What you need to do: All the lines below need to be transcribed exactly. Pictures get left out.
::::
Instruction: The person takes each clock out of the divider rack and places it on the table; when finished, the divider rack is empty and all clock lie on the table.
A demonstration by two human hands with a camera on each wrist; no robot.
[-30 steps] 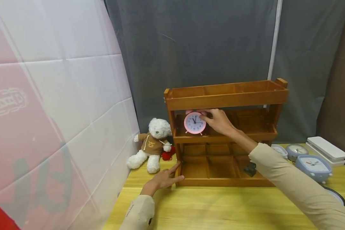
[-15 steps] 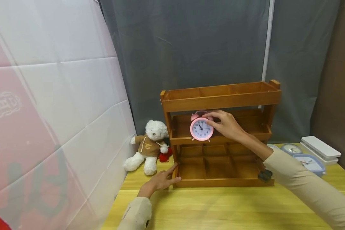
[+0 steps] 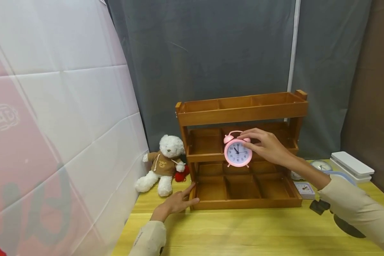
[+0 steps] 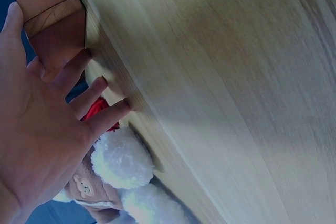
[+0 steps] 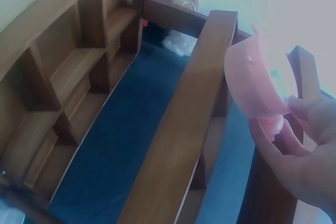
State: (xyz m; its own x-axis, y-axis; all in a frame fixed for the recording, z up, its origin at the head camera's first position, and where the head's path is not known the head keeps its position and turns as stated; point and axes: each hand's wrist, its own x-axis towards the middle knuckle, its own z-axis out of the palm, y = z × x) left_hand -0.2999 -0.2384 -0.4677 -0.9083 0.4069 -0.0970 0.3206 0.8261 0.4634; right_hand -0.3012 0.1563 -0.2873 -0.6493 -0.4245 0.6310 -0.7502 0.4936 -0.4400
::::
Response for this exercise:
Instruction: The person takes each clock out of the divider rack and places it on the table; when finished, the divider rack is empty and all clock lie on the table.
A demonstration by two human hands with a camera on each wrist; no robot.
[-30 steps] 
[-15 steps] 
[+0 steps] 
[+0 steps] 
[+0 steps] 
State: (xyz m; its own x-axis, y-axis; all in a frame fixed for the recording, z up, its origin at the head camera's first position, and where the head's path is not known the head keeps its position and turns as stated; point and axes: each hand's wrist, its own x-axis towards the middle knuckle, its own z-axis out of the palm, y = z × x) left_hand -0.2999 -0.2384 -0.4677 -0.9083 0.4069 -0.0970 0.3206 0.8261 0.4634; right_hand -0.3012 0.1563 -0.2873 -0.6493 -0.4245 0.6310 -0.7502 0.4936 -0.4400

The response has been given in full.